Amendment II -- A well regulated militia, being necessary to the security of a free state, the right of the people to keep and bear arms, shall not be infringed.

Amendment III -- No soldier shall, in time of peace be quartered in any house, without the consent of the owner, nor in time of war, but in a manner to be prescribed by law.

Amendment IV -- The right of the people to be secure in their persons, houses, papers, and effects, against unreasonable searches and seizures, shall not be violated, and no warrants shall issue, but upon probable cause, supported by oath or affirmation, and particularly describing the place to be searched, and the persons or things to be seized.

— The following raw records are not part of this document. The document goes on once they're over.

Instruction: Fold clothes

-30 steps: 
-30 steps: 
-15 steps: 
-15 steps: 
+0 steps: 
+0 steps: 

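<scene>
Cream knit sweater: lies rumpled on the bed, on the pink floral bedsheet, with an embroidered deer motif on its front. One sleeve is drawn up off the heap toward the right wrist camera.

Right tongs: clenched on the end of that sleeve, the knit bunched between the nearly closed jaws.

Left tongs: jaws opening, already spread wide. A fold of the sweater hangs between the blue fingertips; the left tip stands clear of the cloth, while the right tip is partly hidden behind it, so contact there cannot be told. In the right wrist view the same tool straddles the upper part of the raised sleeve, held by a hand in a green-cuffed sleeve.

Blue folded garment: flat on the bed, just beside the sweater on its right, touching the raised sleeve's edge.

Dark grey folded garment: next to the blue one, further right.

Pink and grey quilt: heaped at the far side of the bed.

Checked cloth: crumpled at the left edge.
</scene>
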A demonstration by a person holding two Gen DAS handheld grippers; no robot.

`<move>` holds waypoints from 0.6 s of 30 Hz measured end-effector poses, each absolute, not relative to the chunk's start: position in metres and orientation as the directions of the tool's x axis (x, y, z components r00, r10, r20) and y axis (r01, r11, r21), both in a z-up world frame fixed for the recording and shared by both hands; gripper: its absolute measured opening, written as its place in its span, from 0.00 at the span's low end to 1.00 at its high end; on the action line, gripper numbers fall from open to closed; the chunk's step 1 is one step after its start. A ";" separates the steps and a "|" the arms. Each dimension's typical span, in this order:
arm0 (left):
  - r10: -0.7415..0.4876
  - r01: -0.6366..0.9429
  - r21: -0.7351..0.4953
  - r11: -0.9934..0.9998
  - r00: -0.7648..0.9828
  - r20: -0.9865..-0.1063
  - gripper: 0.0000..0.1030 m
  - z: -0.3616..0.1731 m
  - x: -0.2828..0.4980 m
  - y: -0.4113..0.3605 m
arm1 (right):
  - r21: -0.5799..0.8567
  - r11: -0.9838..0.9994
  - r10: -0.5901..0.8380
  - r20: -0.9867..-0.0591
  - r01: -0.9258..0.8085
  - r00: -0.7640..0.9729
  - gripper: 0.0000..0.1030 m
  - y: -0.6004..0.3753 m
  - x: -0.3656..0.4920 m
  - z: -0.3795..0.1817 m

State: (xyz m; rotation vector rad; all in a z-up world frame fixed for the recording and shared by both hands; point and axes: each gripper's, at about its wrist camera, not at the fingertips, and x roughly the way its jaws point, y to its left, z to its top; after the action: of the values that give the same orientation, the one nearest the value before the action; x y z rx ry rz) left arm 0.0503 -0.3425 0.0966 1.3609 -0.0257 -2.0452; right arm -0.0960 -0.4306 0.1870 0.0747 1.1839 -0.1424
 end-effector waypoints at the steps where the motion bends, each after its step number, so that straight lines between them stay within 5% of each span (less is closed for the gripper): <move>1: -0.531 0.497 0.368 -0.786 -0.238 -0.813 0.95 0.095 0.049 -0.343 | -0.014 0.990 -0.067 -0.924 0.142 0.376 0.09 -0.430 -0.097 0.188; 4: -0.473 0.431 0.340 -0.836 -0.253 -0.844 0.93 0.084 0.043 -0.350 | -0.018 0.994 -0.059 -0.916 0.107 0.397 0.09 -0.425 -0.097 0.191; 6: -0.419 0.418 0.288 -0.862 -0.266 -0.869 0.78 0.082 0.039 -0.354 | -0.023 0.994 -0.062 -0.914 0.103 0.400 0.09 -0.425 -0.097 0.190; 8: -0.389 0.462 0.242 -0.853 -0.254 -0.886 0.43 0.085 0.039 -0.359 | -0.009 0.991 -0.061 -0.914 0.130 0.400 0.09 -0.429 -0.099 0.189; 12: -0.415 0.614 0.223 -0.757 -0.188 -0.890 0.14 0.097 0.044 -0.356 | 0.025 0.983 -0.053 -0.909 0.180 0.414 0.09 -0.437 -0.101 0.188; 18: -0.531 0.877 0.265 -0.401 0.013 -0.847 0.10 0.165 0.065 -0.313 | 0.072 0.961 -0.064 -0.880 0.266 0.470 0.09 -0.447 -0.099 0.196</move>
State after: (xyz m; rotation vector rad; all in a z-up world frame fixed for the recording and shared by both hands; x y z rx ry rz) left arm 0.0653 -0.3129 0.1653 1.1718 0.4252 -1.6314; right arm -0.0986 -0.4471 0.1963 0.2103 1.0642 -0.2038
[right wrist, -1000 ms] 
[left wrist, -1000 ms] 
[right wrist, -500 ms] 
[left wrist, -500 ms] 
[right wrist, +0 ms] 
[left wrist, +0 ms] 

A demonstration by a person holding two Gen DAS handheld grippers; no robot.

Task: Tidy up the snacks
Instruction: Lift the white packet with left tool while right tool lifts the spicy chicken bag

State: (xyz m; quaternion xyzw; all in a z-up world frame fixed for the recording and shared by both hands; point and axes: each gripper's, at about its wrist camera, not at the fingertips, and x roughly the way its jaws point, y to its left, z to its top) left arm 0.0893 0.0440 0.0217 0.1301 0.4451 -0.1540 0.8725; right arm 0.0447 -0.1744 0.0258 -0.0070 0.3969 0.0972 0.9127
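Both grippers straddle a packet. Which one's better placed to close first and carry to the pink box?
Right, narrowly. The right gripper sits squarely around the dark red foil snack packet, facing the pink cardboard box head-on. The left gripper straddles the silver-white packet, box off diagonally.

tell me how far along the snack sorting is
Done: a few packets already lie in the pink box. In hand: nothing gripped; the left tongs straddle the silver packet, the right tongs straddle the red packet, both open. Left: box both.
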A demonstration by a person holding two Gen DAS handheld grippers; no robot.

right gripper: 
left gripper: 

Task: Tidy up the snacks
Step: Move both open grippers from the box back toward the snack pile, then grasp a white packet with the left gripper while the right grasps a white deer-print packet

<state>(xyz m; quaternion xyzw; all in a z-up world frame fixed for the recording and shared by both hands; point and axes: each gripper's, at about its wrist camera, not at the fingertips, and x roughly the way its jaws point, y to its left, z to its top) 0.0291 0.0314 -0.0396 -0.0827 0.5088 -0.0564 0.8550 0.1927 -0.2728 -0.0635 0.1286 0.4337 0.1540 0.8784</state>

Amendment V -- No person shall be held to answer for a capital, or otherwise infamous crime, unless on a presentment or indictment of a grand jury, except in cases arising in the land or naval forces, or in the militia, when in actual service in time of war or public danger; nor shall any person be subject for the same offense to be twice put in jeopardy of life or limb; nor shall be compelled in any criminal case to be a witness against himself, nor be deprived of life, liberty, or property, without due process of law; nor shall private property be taken for public use, without just compensation.

Amendment VI -- In all criminal prosecutions, the accused shall enjoy the right to a speedy and public trial, by an impartial jury of the state and district wherein the crime shall have been committed, which district shall have been previously ascertained by law, and to be informed of the nature and cause of the accusation; to be confronted with the witnesses against him; to have compulsory process for obtaining witnesses in his favor, and to have the assistance of counsel for his defense.

Amendment VII -- In suits at common law, where the value in controversy shall exceed twenty dollars, the right of trial by jury shall be preserved, and no fact tried by a jury, shall be otherwise reexamined in any court of the United States, than according to the rules of the common law.

Amendment VIII -- Excessive bail shall not be required, nor excessive fines imposed, nor cruel and unusual punishments inflicted.

Amendment IX -- The enumeration in the Constitution, of certain rights, shall not be construed to deny or disparage others retained by the people.

Amendment X -- The powers not delegated to the United States by the Constitution, nor prohibited by it to the states, are reserved to the states respectively, or to the people.